▸ **Required action**: Scan the entries below line by line and state how many lines contain the string "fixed", giving only the number.

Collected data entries
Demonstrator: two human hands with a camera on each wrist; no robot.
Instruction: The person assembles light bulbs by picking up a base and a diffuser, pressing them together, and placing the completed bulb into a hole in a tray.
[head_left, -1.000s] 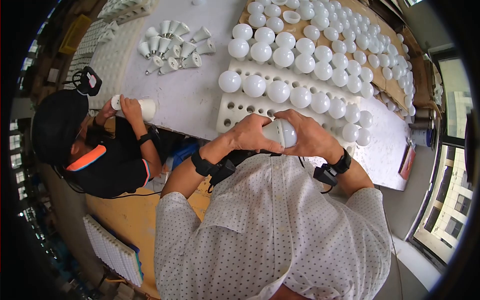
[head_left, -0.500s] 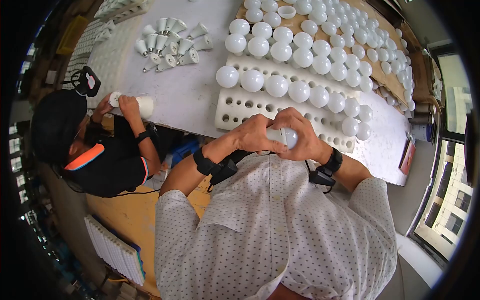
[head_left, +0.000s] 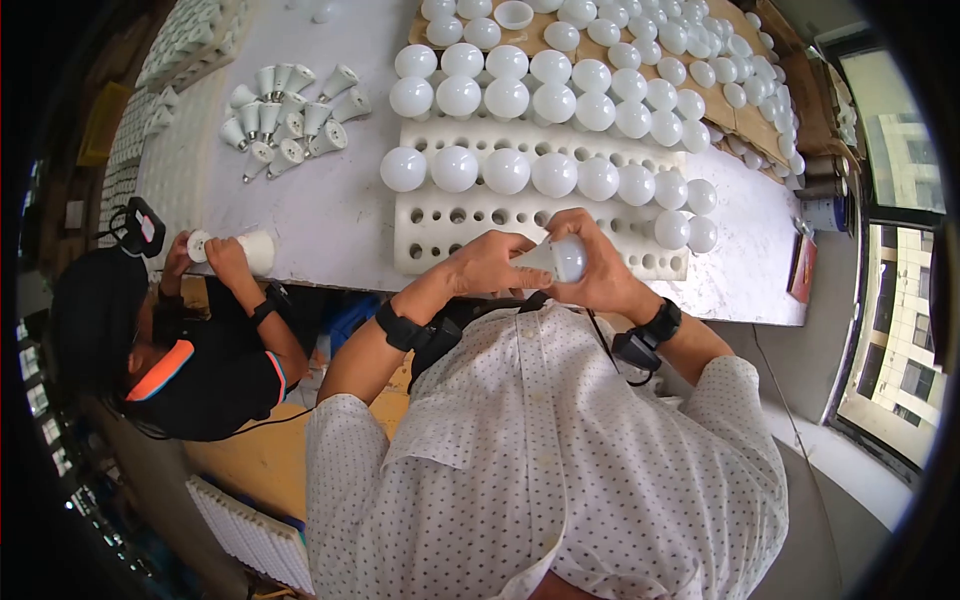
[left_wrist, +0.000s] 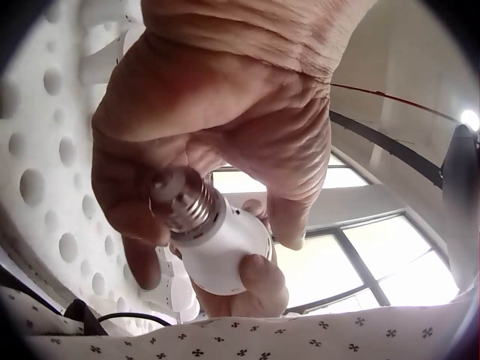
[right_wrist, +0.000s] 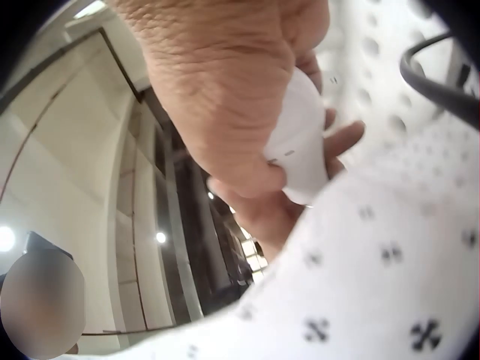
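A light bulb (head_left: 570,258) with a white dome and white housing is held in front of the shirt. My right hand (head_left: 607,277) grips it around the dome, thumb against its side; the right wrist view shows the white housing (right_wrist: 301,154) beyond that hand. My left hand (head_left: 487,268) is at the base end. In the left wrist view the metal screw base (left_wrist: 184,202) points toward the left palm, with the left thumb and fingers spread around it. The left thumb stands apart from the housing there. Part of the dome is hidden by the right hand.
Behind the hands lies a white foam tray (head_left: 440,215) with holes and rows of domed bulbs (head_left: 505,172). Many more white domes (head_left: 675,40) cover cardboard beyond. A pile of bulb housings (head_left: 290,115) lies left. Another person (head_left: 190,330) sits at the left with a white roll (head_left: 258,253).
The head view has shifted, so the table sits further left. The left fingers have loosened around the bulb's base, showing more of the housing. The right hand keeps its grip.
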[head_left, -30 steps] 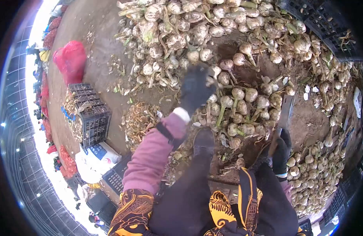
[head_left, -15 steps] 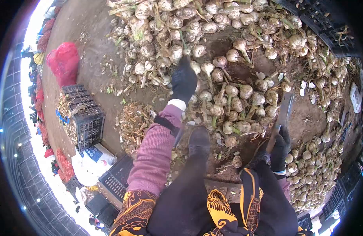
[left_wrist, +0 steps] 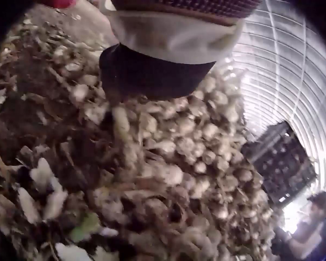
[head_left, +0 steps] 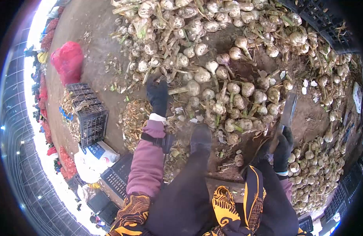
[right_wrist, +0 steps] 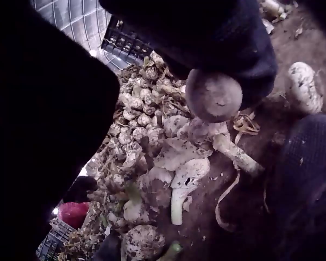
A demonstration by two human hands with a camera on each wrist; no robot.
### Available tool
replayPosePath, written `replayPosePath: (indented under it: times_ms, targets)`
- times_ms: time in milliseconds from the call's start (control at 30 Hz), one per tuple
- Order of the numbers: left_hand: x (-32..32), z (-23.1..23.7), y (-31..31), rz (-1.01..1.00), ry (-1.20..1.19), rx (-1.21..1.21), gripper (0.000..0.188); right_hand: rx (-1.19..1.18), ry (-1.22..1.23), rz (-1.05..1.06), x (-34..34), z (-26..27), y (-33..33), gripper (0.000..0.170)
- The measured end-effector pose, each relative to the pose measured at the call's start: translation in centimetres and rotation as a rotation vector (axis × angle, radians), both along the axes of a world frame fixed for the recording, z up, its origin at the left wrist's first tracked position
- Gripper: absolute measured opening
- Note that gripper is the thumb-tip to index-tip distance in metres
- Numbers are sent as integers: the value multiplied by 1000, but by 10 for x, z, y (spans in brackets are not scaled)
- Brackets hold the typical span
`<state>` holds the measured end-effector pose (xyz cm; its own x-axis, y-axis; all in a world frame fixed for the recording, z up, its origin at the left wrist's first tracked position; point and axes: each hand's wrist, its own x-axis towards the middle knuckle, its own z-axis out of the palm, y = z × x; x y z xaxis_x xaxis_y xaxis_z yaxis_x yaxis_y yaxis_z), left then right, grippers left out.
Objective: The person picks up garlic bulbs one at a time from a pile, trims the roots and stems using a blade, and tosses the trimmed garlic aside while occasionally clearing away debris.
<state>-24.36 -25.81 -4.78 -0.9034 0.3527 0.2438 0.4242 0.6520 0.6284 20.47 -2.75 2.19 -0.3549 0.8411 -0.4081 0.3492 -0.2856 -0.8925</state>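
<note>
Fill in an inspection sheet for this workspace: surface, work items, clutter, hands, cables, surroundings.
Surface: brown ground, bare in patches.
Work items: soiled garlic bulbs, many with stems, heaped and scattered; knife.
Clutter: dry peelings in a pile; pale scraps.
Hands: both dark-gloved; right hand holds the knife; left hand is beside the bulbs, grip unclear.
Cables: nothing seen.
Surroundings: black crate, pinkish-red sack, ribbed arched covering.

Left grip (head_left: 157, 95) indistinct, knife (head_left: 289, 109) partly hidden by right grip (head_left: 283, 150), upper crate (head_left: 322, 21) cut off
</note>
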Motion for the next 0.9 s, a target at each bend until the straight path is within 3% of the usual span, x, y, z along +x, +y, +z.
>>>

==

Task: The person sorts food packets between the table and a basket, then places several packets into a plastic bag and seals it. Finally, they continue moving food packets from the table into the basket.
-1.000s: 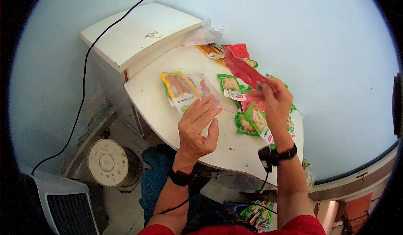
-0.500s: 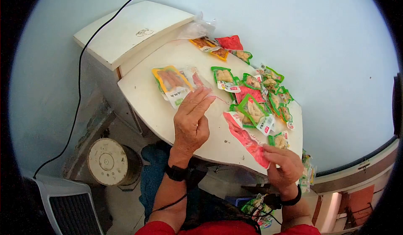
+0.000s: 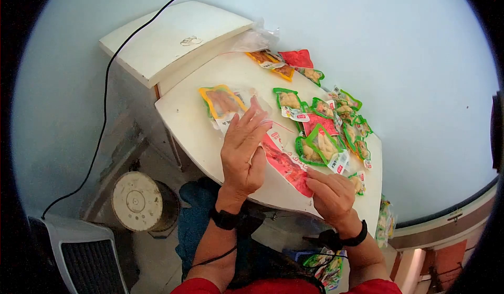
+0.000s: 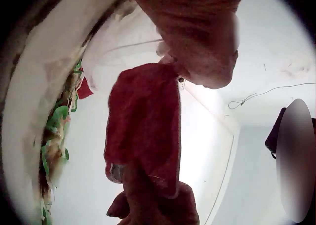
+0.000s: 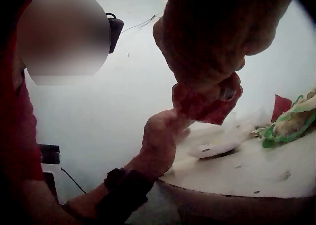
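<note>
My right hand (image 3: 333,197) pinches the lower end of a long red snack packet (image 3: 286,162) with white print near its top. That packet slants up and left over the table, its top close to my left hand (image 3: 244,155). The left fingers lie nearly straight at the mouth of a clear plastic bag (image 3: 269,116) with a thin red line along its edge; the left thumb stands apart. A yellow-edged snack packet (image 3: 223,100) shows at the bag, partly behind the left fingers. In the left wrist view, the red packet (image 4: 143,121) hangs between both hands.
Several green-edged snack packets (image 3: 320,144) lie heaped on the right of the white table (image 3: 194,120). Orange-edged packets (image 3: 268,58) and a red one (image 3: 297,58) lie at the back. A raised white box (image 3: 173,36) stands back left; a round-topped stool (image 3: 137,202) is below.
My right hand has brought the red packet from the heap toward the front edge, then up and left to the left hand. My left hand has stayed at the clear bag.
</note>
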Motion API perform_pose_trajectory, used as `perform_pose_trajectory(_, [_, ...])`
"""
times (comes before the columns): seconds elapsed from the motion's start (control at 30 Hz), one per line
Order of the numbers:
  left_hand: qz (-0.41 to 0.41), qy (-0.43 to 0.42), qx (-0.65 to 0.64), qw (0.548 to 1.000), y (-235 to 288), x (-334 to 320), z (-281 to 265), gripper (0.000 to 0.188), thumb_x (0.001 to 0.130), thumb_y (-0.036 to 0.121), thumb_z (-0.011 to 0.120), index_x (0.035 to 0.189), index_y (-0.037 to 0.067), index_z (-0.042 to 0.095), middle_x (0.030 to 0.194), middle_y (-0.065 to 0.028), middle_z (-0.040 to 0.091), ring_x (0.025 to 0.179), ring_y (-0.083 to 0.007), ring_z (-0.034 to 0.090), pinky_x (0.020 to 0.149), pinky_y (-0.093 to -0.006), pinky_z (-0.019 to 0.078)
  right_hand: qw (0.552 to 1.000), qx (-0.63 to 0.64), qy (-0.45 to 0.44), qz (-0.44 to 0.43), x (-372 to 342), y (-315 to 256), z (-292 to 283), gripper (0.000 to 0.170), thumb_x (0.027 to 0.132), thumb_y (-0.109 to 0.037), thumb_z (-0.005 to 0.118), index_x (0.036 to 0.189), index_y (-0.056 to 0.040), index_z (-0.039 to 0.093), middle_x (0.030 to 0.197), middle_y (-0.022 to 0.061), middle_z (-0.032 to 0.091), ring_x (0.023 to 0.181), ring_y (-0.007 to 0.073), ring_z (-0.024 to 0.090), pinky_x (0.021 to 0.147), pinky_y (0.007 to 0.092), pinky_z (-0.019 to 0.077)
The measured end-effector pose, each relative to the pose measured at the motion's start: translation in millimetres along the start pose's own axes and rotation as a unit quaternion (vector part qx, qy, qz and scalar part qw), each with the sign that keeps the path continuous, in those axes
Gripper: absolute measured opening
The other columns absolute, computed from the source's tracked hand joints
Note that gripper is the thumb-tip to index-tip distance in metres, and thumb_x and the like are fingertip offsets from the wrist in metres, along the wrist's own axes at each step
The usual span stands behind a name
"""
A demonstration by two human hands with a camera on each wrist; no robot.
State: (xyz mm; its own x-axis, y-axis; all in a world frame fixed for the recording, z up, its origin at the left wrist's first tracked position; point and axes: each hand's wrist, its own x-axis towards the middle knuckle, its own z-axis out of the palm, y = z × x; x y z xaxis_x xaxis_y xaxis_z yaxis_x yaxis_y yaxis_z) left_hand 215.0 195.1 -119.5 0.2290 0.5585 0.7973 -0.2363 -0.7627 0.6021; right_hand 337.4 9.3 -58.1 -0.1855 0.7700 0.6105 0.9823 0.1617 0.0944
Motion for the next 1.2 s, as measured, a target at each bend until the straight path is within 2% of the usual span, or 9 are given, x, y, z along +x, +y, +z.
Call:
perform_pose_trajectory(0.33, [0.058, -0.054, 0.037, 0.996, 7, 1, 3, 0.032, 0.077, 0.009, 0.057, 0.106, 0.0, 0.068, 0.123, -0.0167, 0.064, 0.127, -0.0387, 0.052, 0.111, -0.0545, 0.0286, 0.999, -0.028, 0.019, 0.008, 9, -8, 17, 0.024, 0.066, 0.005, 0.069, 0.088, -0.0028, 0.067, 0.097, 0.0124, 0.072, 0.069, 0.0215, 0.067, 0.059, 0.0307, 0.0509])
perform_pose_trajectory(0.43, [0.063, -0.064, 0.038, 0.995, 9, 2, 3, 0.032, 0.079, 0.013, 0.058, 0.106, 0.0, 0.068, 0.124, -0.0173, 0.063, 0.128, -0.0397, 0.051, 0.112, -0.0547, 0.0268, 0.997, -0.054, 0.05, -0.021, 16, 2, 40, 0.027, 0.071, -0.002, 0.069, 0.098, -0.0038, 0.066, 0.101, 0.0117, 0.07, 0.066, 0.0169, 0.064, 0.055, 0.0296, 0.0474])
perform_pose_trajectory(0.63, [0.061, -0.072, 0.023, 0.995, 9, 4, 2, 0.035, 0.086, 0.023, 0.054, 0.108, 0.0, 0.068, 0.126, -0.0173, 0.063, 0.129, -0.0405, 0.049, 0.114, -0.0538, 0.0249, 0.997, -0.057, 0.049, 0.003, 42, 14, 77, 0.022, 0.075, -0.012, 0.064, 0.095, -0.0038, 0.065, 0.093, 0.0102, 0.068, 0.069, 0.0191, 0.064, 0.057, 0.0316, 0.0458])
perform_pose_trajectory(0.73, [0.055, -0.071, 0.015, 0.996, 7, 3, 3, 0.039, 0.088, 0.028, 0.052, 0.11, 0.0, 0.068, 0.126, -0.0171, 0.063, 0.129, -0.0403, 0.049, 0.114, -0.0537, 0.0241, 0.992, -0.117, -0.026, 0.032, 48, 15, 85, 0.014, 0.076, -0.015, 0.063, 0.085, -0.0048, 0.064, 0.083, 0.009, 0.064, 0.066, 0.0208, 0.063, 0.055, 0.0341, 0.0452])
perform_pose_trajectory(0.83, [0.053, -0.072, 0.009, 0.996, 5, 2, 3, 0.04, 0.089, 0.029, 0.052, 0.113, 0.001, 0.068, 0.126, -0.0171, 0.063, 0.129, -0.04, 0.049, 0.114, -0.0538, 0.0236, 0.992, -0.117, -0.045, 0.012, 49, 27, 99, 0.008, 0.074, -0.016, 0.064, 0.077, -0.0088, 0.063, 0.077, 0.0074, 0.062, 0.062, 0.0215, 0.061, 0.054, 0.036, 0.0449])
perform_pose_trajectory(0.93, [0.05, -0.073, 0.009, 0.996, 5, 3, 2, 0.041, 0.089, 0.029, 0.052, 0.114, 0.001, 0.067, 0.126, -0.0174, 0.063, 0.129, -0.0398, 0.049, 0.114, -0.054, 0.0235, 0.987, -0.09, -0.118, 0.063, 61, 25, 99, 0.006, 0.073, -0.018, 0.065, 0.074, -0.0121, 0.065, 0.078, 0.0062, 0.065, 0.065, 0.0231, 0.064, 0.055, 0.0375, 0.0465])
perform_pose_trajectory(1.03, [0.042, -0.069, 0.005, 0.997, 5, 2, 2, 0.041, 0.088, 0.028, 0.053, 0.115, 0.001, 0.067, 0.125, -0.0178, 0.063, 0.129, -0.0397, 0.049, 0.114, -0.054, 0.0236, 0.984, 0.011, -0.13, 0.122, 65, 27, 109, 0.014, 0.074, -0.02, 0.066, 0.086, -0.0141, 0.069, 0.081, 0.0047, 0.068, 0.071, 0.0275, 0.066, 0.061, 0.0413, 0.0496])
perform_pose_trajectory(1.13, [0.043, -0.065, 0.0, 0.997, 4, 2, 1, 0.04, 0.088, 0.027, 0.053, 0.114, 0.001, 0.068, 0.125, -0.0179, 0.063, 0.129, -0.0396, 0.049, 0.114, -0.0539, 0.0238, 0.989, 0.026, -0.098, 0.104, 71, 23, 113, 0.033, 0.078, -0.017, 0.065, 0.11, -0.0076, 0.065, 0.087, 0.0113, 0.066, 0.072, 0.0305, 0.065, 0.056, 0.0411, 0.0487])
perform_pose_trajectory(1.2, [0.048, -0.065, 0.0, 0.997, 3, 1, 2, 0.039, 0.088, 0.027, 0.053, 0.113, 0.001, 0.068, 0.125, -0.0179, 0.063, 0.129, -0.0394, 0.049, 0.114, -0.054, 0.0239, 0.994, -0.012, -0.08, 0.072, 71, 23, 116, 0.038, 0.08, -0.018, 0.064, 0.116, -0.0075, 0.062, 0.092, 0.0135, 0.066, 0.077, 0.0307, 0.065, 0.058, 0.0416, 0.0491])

▸ **Task output**: 3